* Aim of the task: Each line of the entries below that includes "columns" belongs in your answer.
---
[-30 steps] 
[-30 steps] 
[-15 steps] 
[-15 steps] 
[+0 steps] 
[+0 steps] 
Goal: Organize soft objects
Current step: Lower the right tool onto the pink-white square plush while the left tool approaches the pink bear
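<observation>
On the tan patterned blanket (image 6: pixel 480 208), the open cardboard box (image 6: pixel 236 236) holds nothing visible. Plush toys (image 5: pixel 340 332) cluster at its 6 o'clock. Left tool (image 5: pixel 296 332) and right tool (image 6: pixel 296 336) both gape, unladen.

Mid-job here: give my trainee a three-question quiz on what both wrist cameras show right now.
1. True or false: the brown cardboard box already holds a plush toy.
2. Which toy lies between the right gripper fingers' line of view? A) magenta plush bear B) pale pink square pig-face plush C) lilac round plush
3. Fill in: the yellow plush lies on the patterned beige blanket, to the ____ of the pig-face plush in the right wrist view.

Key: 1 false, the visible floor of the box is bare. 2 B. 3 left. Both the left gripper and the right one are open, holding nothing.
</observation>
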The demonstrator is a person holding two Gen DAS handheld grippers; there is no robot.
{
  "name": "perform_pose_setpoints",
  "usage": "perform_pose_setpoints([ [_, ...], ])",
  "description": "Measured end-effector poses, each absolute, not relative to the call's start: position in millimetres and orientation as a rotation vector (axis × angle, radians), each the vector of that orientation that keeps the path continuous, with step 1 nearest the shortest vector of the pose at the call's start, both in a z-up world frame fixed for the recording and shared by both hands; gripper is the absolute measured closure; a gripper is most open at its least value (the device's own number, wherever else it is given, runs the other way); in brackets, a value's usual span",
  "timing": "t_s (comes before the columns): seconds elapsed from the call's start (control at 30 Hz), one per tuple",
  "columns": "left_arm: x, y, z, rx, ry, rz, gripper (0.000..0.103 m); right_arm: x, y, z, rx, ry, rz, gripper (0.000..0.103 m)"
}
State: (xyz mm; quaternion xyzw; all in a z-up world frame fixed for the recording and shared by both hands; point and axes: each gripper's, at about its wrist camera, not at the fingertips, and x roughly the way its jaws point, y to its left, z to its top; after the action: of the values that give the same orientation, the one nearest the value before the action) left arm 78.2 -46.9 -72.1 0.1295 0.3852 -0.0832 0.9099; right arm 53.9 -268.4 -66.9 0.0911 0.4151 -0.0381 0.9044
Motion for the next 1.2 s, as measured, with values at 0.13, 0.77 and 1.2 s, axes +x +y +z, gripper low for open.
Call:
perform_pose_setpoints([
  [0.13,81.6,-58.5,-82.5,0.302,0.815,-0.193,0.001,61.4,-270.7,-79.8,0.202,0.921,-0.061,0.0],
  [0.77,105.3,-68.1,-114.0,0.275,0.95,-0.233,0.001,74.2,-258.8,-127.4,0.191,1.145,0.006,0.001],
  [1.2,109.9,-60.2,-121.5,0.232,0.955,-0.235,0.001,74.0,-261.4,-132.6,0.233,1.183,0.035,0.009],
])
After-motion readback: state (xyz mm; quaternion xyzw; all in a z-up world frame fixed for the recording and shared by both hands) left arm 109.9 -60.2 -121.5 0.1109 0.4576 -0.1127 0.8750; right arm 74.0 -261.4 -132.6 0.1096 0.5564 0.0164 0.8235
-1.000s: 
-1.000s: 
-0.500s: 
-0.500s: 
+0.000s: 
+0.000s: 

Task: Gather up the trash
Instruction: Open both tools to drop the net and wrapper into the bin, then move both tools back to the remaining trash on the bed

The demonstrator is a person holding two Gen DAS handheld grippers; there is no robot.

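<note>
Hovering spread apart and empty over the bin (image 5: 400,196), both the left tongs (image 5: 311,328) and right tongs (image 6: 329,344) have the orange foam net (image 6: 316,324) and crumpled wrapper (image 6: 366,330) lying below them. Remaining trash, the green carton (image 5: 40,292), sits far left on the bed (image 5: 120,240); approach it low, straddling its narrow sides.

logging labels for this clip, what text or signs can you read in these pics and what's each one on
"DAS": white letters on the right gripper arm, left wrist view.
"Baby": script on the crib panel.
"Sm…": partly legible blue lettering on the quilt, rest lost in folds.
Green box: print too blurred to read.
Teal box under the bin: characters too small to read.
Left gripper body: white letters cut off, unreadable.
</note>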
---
* Reply:
  "timing": "t_s (comes before the columns): seconds elapsed from the call's start (control at 30 Hz), one per tuple",
  "columns": "left_arm: x, y, z, rx, ry, rz, gripper (0.000..0.103 m); right_arm: x, y, z, rx, ry, rz, gripper (0.000..0.103 m)"

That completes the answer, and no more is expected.